Change feeding practices: The cat should be fed as much food as it needs to meet its energy needs. Especially in the case of growing kittens this can be quite a lot of food. It is therefore worth checking whether the current amount of feed is correct or whether it needs to be adjusted if necessary. It can also help to spread the ration over several smaller meals. Experts recommend feeding cats at least 5 times a day.
To get the cat’s teeth to work, larger pieces of raw meat or meaty, cat-friendly bones are suitable if your cat is enthusiastic about it. (Attention: Raw meat alone is not balanced, please inform yourself about the correct raw food, especially if you want to feed more than 20 % meat). Cats also like to chew on objects when changing their teeth, here too, alternatives can help.
Help! My cat ate xxx!
The best preventive measure is not to leave anything lying around that could be dangerous for the cat. If it swallows a foreign body, this can be trouble-free or life-threatening. Depending on the ingestion of foreign bodies, gastrointestinal trauma or even intestinal obstruction may occur.
If your cat has swallowed a foreign body, please consult your veterinarian IN EVERY CASE. Depending on the case, you will be asked to come into the practice or just watch the cat.
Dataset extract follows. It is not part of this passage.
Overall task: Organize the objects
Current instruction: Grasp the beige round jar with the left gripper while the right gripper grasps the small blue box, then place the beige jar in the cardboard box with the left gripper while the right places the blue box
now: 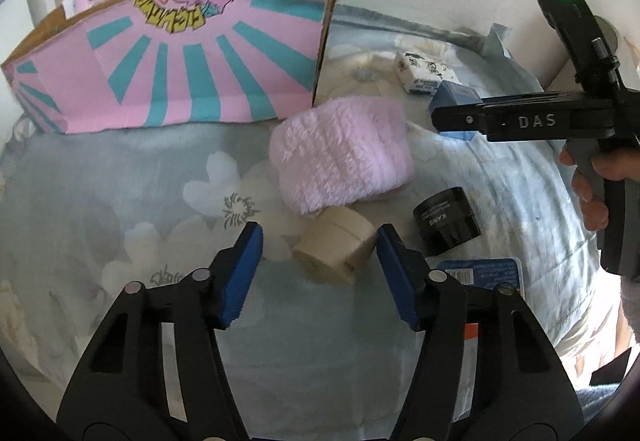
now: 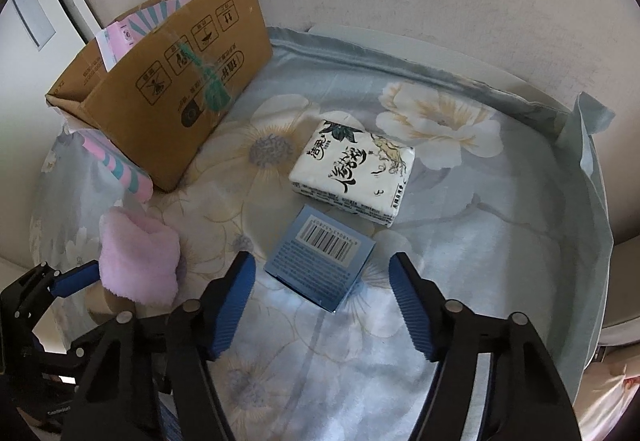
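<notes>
In the left wrist view my left gripper [image 1: 318,265] is open, its blue pads on either side of a beige roll of tape [image 1: 334,243] lying on the floral bedsheet. Behind the roll lies a folded pink fluffy cloth [image 1: 340,157], and to its right a black jar [image 1: 446,221]. In the right wrist view my right gripper [image 2: 322,297] is open and empty just above a small blue box [image 2: 320,259] with a barcode. A white tissue pack [image 2: 352,171] lies beyond it. The right gripper also shows in the left wrist view [image 1: 452,119], over the blue box [image 1: 454,101].
An open cardboard box [image 1: 172,53] with a pink and teal lining stands at the back left against the wall; it also shows in the right wrist view [image 2: 168,81]. A blue packet [image 1: 480,269] lies under my left gripper's right finger. The bed edge runs along the right.
</notes>
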`<action>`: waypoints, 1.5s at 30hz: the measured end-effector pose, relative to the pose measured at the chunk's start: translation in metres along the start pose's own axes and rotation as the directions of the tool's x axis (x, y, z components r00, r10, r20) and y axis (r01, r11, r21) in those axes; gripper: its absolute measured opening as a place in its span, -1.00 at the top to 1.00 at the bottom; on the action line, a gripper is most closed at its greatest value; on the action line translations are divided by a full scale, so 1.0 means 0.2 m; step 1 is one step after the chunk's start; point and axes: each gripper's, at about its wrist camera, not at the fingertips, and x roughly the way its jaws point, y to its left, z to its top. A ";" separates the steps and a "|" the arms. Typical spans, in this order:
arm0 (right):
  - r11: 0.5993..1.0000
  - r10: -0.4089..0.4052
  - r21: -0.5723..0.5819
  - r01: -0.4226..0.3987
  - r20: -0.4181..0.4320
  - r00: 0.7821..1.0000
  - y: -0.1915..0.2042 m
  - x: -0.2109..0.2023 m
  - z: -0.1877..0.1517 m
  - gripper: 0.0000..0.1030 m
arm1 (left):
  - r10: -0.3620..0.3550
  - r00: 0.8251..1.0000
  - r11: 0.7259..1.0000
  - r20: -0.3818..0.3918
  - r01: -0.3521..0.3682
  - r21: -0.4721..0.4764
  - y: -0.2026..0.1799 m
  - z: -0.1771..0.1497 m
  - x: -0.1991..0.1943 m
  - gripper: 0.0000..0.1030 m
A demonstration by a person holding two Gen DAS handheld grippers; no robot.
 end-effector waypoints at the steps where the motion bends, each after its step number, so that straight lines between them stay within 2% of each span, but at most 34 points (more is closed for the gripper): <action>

(last updated: 19.10.2017)
Also published on Medium.Referenzen:
- J. W. S. Bradshaw, P. F. Neville, D. Sawyer: Factors affecting pica in the domestic cat. 1997. [↩]
- I. Demontigny-Bédard, G. Beauchamp, M. -C. Bélanger, D. Frank: Characterization of pica and chewing behaviors in privately owned cats: a case-control study. 2015. [↩]
- Bamberger M., Houpt KA. Signalment factors, comorbidity, and trends in behaviour diagnoses in cats: 736 cases (1991-2001). 2006 [↩]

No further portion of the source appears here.